Les adolescents face aux images trash : quels vécus ? Quelles expériences ?
Les rapports qu’entretiennent les adolescents avec les images, notamment (mais pas seulement) avec celles d’entre elles qui sont les plus violentes, sont habités par les expériences de l’enfance. « […] les adolescents ont le souvenir d’images qui les ont choqués ou leur ont fait honte […] note S. Jehel[6]. Ces éprouvés infantiles sont présents dans la rencontre des contenus médiatiques et des réseaux sociaux numériques.
Par ailleurs, tous les adolescents ne réagissent pas de la même manière aux images de violence, de haine ou à connotation sexuelle. S. Jehel identifie quatre grandes catégories d’attitudes. Pour autant elles ne sont pas exclusives les unes des autres et peuvent parfois se conjuguer chez un même individu.
L’adhésion : dans cette catégorie se retrouvent des adolescents fascinés par les images trash, ce qui les pousse à aller à leur rencontre sur internet. Ces jeunes ne font preuve d’aucune distanciation vis-à-vis des contenus auxquels ils s’exposent. Ils sont également en difficulté dans la mise en mots et en sens.
L’indifférence : Dans ce cas de figure, l’adolescent ne s’arrête pas sur ces images. Il en a déjà vu, elles sont nombreuses. Il éprouve un sentiment s’impuissance qui le pousse à passer son chemin. L’auteure y voit une mise en retrait à deux niveaux au moins : celui des émotions en tenant loin de soi les affects déclenchés par ces images ; celui de l’espace public sur lequel elles circulent et auquel il prend part en ne signalant pas, par exemple, les contenus à caractère choquant, qui mériteraient d’être supprimés.
L’évitement : certains évitent les représentations de très grande violence, car ils ne souhaitent pas être confrontés à l’horreur. D’autres vont opter pour des stratégies d’évitement face à des types de contenus précis : les informations jugées démoralisantes ou encore les spectacles pornographiques, notamment chez certaines jeunes filles influencées par leur culture religieuse.
L’autonomie : Les adolescents qui répondent à ce profil font preuve d’un certain recul critique. Ils sont capables d’analyse (contextualisation, intentions de l’auteur, construction du message…). Ces facultés se retrouvent dans les conversations qu’ils peuvent avoir à ce propos avec leur entourage. C’est plus particulièrement dans cette catégorie que l’on retrouve les jeunes internautes en capacité d’intervenir comme éléments régulateurs des plateformes.
Cette recherche démontre également l’influence des milieux sociaux dans la manière d’appréhender et de traiter les contenus et représentations véhiculés par les médias et les plateformes numériques.

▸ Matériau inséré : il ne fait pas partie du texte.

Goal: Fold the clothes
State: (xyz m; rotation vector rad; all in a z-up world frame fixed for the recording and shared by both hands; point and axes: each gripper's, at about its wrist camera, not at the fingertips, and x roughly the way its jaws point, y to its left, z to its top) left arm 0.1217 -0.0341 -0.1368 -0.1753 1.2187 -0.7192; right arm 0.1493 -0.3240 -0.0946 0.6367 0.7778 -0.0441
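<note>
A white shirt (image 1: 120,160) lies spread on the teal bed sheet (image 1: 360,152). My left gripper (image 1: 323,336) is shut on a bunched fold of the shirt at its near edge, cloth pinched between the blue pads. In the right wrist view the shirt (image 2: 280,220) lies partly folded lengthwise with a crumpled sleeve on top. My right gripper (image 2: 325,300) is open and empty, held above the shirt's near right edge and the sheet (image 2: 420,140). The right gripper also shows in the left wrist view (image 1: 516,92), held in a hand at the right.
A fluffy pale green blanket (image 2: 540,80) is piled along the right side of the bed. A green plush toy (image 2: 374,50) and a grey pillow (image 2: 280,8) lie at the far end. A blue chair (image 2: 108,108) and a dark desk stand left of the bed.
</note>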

Dans les milieux plus favorisés, les adolescents ont été plutôt protégés des risques associés aux écrans. La médiation parentale y est mieux assurée et les jeunes issus de ces milieux disposent de connaissances qui leur permettent de développer un raisonnement critique.

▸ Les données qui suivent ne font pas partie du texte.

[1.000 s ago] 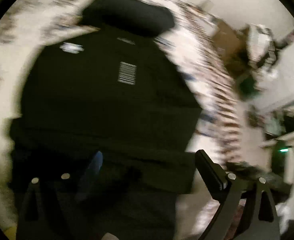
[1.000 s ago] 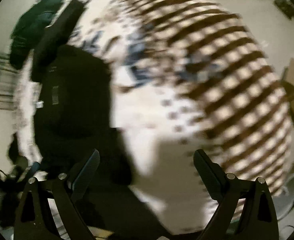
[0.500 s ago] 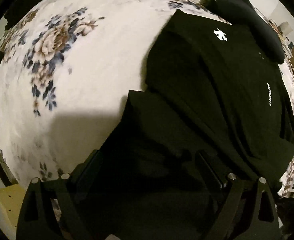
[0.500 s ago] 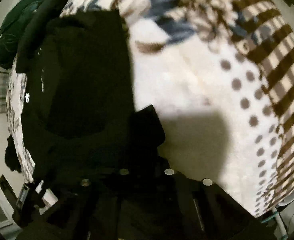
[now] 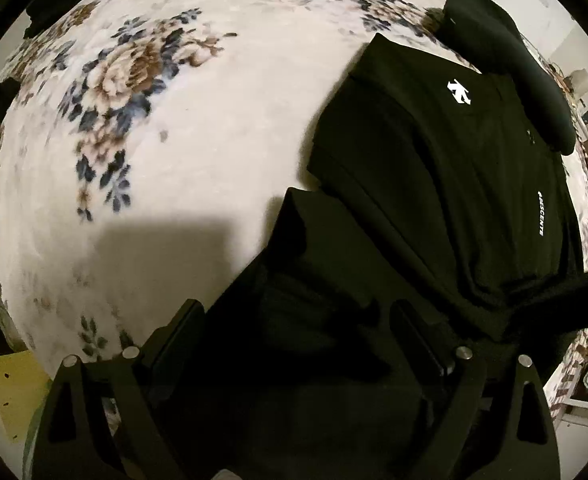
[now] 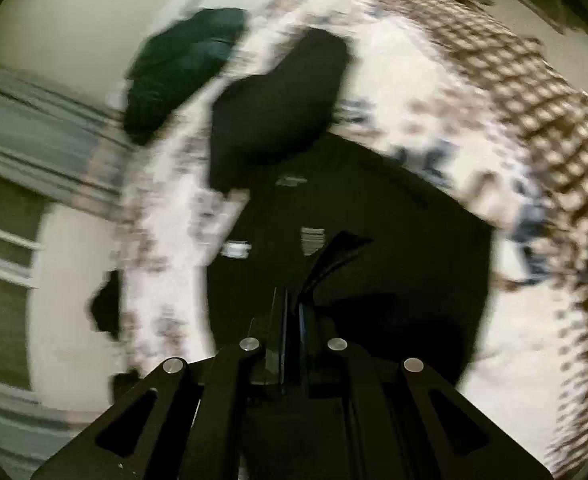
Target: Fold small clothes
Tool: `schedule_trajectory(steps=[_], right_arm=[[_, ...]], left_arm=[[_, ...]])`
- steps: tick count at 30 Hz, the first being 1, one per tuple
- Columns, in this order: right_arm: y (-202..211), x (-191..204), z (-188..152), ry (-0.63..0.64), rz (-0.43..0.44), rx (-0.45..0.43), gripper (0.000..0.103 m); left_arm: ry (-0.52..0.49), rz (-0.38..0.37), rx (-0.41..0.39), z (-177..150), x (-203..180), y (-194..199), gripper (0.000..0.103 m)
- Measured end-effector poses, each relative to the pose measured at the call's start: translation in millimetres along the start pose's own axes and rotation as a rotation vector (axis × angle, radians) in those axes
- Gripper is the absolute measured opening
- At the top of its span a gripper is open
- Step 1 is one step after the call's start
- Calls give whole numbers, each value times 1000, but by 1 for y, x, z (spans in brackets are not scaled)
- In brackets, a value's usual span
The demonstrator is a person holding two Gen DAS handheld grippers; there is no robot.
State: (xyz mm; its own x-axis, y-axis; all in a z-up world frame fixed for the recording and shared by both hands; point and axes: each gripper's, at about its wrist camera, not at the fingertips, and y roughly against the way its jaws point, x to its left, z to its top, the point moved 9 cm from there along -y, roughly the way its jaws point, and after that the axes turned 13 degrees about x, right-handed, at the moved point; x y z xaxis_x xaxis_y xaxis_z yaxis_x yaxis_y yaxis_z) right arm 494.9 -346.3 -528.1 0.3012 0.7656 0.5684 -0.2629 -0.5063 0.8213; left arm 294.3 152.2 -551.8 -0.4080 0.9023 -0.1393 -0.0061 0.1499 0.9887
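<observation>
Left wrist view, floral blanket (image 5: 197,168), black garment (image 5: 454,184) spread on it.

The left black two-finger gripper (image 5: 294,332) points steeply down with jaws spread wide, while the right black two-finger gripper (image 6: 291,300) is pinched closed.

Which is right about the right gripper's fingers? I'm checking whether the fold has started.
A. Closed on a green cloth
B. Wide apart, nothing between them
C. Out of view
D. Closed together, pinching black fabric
D: the right gripper is closed, its fingers pinching an edge of the black garment.
</observation>
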Motion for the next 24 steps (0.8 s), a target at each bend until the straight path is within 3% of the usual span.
schedule_trajectory(steps=[2, 3, 6, 7, 8, 9, 11, 14, 17, 21, 24], right_arm=[[-24, -51, -4, -68, -63, 75, 5], [-46, -84, -12, -104, -70, 166, 5], [-79, -129, -33, -200, -21, 335, 7], [-80, -131, -35, -203, -16, 346, 9], [-79, -130, -35, -195, -5, 345, 19], [-74, -128, -34, -186, 6, 328, 42], [-59, -128, -35, -173, -29, 267, 63], [-43, -120, -25, -98, -130, 200, 67], [-33, -96, -6, -26, -165, 171, 89], [-34, -70, 40, 51, -207, 162, 92], [-55, -44, 94, 103, -232, 159, 92]], left_arm=[[-11, -2, -2, -1, -2, -2, 94], [-15, -1, -2, 0, -4, -4, 94], [-26, -3, 6, 1, -10, -9, 94], [-31, -6, 10, 1, -12, -10, 94], [-36, -6, 13, 1, -14, -10, 94], [-43, -9, 16, 1, -17, -10, 94], [-57, -2, 24, 3, -23, -8, 94], [-73, -12, 27, 18, -37, -1, 94], [-92, -9, 10, 47, -55, 12, 94], [-167, 13, 8, 112, -102, 24, 94], [-273, 72, -11, 168, -145, 27, 94]])
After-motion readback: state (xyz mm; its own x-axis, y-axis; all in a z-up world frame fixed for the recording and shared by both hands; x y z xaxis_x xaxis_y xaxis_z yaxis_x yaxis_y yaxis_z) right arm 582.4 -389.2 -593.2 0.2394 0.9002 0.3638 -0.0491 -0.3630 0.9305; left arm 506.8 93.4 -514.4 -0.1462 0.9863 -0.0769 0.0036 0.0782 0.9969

Dans les milieux dits « populaires » le rapport des adolescents aux RSN est très ambivalent. S’ils ne sont pas sans méfiance face aux contenus télévisuels qu’ils fréquentent (séries, émissions de télé-réalité ou informations) ils n’en font pas moins un usage important.
Les jeunes en situation de grande vulnérabilité au profil psychologique plus fragile sont à la recherche de contenus qui renforcent leur besoin de toute-puissance et légitiment une certaine forme de marginalité.
D’autres facteurs interviennent, les valeurs culturelles partagées, la présence ou non d’adultes cadrants, les relations interpersonnelles avec l’entourage constituent également des éléments de contexte qui influencent la réception des images trash.
Les données recueillies grâce à cette enquête nous procurent un éclairage inédit sur les expériences adolescentes relatives aux images violentes, sexuelles ou haineuses qu’ils rencontrent dans les médias et sur les plateformes numériques. Elles constituent par ailleurs un socle de connaissances fiables susceptibles d’inspirer les pouvoirs publics d’une part, la société civile d’autre part (dont parents et éducateurs) pour un accompagnement pertinent de ces jeunes dans l’univers des écrans et particulièrement des plus vulnérables d’entre eux.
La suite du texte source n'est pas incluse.